Actor Jackie Chan carries Olympic torch atop Great Wall

Olympics – Beijing 2022 Winter Olympics – Torch Relay – Beijing, China – February 3, 2022. Actor Jackie Chan talks to the media after taking part in the Torch Relay at the Badaling section of the Great Wall in Yanqing district.

The Olympic torch relay began its second day on Thursday atop the Great Wall, with Hong Kong actor Jackie Chan and Chinese Olympic medallists among those taking turns carrying the flame along a route shortened to three days because of COVID-19.

Olympics - Beijing 2022 Winter Olympics - Torch Relay - Beijing, China - February 3, 2022. Actor Jackie Chan talks to the media after taking part in the Torch Relay at the Badaling section of the Great Wall in Yanqing district. REUTERS/Ryan Woo

The relay for the torch that will open the Feb. 4-20 Winter Games is much more modest than the globe-spanning relay for Beijing’s 2008 Summer Games, a tour that was disrupted by protests.

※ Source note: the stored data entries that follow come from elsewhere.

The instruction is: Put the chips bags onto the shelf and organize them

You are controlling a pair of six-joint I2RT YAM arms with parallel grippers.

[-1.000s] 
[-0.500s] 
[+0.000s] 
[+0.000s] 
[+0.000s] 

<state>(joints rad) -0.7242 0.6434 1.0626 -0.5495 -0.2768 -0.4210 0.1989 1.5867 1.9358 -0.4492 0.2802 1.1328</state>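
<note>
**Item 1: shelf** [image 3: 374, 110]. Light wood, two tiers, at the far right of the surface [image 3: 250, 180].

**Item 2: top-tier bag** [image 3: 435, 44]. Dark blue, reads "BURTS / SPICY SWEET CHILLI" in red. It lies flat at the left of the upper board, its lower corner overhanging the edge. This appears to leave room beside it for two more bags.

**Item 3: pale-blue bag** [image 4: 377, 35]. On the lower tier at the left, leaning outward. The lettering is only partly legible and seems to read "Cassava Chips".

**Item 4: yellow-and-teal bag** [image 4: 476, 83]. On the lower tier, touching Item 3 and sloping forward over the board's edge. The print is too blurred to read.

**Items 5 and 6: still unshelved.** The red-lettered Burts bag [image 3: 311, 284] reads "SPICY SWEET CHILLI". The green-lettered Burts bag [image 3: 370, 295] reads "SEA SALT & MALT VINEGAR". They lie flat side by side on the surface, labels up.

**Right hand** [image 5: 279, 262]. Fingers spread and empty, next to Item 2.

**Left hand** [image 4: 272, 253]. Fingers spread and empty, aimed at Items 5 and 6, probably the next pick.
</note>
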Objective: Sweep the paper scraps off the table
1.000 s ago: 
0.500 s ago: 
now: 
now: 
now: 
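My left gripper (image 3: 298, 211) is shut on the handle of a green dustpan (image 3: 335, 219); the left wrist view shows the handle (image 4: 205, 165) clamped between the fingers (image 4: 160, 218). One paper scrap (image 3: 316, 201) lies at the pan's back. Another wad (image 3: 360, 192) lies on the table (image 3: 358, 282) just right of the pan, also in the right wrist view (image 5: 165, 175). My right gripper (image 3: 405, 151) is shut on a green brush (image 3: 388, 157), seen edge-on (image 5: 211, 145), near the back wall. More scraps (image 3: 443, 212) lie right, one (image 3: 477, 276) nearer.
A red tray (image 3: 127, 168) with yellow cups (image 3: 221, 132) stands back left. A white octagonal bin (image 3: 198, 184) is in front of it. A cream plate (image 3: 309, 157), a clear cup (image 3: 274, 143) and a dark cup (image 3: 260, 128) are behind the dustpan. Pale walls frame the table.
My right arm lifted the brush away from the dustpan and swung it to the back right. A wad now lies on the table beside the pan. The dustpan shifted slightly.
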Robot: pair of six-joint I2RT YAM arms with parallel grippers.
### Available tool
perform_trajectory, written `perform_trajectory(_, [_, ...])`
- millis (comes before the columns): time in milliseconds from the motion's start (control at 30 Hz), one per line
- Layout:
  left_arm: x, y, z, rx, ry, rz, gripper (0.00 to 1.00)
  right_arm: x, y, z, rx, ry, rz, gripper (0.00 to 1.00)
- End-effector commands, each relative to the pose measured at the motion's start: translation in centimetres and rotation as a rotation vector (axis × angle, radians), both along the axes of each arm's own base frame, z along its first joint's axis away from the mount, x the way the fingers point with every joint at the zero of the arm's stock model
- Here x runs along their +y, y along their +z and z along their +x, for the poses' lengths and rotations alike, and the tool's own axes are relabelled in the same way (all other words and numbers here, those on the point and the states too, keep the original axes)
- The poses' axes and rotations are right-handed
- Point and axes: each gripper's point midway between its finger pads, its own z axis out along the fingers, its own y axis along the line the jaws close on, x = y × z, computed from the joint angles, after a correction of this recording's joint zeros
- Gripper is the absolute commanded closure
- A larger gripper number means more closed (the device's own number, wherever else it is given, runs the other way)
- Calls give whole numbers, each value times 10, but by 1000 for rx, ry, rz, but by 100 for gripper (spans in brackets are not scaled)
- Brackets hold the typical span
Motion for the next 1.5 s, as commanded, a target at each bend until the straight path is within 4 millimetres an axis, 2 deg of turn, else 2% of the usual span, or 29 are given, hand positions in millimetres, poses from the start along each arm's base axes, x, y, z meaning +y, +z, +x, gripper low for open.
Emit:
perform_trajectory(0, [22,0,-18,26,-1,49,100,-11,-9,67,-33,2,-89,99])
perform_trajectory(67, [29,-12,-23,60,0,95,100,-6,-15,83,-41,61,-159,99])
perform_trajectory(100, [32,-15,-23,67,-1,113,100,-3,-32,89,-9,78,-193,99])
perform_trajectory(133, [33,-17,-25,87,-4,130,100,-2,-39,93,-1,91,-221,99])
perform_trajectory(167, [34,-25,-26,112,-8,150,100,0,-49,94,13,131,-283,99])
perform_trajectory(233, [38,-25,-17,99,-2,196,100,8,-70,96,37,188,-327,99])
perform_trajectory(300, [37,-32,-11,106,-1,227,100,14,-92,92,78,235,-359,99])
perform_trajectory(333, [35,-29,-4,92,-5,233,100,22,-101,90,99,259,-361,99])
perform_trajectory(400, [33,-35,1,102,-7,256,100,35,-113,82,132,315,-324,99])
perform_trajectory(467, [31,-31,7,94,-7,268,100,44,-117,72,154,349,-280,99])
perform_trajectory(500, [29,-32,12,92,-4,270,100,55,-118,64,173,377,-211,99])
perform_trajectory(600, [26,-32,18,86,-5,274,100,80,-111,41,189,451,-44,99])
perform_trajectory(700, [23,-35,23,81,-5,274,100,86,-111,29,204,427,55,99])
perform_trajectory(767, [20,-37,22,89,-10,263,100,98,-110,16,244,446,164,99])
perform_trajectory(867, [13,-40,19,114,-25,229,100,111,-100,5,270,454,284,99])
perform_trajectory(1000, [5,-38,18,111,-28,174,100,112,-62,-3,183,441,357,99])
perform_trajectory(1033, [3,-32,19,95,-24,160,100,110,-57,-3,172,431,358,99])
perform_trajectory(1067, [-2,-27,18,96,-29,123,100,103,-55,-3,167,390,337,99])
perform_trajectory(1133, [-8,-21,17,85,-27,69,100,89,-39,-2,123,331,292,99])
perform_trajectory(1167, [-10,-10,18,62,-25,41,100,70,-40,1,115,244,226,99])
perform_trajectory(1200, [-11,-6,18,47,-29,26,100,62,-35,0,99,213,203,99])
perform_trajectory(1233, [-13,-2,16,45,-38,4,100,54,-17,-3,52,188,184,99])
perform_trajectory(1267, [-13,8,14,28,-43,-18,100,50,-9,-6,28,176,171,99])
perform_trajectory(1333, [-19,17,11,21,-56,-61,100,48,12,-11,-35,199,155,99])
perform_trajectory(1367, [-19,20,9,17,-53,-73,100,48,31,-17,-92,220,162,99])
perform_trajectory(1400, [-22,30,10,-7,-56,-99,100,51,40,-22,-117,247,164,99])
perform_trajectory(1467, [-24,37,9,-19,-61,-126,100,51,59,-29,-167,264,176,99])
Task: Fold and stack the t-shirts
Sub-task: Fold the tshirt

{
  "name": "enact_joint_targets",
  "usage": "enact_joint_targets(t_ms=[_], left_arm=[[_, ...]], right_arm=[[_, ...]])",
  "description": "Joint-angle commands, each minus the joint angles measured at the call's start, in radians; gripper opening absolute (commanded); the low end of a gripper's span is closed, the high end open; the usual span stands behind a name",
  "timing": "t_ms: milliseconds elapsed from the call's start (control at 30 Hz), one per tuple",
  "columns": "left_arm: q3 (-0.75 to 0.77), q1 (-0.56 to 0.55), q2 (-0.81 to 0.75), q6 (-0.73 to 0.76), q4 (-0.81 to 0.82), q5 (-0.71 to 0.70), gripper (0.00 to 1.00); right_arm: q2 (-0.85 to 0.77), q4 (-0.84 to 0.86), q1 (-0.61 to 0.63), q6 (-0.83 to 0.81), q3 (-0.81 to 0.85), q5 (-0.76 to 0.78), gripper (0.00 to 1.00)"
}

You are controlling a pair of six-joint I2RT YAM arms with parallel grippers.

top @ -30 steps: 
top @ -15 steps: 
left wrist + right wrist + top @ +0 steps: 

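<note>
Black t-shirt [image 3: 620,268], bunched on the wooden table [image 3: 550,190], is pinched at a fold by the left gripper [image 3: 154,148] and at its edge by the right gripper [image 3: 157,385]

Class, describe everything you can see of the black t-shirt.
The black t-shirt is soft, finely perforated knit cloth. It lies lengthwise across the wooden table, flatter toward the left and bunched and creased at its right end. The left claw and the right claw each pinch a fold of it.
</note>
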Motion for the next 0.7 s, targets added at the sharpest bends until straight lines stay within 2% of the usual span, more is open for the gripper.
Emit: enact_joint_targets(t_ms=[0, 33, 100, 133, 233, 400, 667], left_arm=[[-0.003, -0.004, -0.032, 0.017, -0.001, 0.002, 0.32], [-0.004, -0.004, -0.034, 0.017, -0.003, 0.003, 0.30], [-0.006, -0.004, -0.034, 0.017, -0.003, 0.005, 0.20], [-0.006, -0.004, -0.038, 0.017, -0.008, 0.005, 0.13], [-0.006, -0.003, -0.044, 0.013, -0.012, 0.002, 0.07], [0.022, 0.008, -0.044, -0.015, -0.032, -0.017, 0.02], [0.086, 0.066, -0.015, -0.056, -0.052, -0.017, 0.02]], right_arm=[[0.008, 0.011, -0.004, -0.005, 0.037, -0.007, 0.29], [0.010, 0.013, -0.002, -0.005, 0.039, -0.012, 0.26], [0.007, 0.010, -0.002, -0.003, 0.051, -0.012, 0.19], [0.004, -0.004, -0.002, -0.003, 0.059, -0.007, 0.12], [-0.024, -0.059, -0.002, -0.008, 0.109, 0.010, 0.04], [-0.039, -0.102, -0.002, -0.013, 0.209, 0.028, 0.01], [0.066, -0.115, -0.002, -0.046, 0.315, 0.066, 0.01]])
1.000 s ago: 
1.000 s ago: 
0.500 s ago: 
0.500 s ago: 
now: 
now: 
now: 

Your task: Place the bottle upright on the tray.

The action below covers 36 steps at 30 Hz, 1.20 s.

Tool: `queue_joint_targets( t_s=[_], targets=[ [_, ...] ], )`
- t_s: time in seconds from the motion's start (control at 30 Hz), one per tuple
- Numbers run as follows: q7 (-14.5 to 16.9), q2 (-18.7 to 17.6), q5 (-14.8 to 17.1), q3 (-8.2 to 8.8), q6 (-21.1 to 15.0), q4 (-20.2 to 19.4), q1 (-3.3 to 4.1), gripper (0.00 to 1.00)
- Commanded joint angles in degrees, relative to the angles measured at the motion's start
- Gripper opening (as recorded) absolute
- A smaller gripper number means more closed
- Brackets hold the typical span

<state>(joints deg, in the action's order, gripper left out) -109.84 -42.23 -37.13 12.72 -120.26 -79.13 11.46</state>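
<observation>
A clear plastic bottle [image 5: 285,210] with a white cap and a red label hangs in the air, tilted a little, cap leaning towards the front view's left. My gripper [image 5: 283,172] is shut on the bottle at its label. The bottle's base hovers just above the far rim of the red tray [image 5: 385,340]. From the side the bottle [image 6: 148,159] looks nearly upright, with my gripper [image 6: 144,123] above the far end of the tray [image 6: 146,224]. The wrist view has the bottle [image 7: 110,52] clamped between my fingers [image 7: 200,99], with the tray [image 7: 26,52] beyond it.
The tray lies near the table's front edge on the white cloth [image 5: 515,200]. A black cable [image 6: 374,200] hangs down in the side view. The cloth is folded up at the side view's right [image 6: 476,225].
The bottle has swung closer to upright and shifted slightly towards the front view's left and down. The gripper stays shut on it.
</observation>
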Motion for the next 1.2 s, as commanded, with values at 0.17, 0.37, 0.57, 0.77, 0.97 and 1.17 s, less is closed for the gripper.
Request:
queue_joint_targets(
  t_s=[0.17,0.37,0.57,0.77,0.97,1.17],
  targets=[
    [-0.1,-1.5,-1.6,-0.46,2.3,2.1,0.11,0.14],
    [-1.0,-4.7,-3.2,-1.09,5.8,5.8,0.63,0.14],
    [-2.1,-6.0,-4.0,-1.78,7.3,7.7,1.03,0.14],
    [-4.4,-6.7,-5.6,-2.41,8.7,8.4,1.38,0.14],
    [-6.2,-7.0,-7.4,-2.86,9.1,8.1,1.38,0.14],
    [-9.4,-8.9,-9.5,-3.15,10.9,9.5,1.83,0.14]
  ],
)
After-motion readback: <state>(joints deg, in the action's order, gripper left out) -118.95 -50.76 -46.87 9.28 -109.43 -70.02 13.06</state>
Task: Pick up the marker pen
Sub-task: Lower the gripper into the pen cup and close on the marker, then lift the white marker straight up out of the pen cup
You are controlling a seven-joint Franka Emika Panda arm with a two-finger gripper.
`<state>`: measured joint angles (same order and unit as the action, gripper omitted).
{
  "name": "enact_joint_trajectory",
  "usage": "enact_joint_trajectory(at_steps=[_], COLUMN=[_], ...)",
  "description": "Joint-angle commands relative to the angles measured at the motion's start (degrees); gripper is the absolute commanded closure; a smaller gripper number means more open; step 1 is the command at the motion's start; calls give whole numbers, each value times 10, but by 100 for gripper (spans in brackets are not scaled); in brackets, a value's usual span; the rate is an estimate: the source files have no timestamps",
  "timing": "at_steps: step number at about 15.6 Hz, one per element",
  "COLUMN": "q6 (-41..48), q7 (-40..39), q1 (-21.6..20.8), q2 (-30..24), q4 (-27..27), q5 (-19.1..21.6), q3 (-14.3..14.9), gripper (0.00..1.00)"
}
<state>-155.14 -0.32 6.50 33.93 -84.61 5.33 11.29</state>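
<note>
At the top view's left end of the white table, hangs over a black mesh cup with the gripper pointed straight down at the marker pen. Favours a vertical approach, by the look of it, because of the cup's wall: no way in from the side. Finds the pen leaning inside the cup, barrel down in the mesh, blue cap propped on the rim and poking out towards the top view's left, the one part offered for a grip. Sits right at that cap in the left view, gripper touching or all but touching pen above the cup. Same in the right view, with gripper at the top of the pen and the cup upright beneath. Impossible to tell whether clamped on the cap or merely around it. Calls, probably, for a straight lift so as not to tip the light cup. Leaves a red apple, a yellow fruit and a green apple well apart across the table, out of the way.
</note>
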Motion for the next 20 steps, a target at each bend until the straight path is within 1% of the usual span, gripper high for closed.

Table tennis Olympic gold medallist Ma Long and Wu Jingyu, a two-time gold medallist in taekwondo, were among those carrying the red-and-silver spiral torch along the Badaling section of the Great Wall, where the Thursday morning temperature was a bracing -11 Celsius (12 Fahrenheit).

Chan, 67, a Hong Kong action and comedy film star known for his support of the Beijing government, was identified in the official press release by his Chinese name Chen Gangsheng.

“I woke up at 4 a.m. This is my fourth Olympics. I’m very happy. I’m also cold!”, Chan told reporters after his run along the wall.

Badaling, the section of the wall most often visited by tourists, is 70 km (45 miles) northwest of central Beijing in the Yanqing district, near the Olympics sliding and Alpine skiing venues.

It was built around 1500 A.D. during the Ming dynasty.

Later on Thursday, the torch will be taken to Zhangjiakou in neighbouring Hebei province, where most of Olympic snow events will take place. The relay will end with the lighting of the Olympic cauldron at Friday’s opening ceremony.

Because of COVID-19, the Games are taking place inside a “closed loop” keeping competitors and other Olympics personnel away from the public, and will be attended only by small, selected audiences.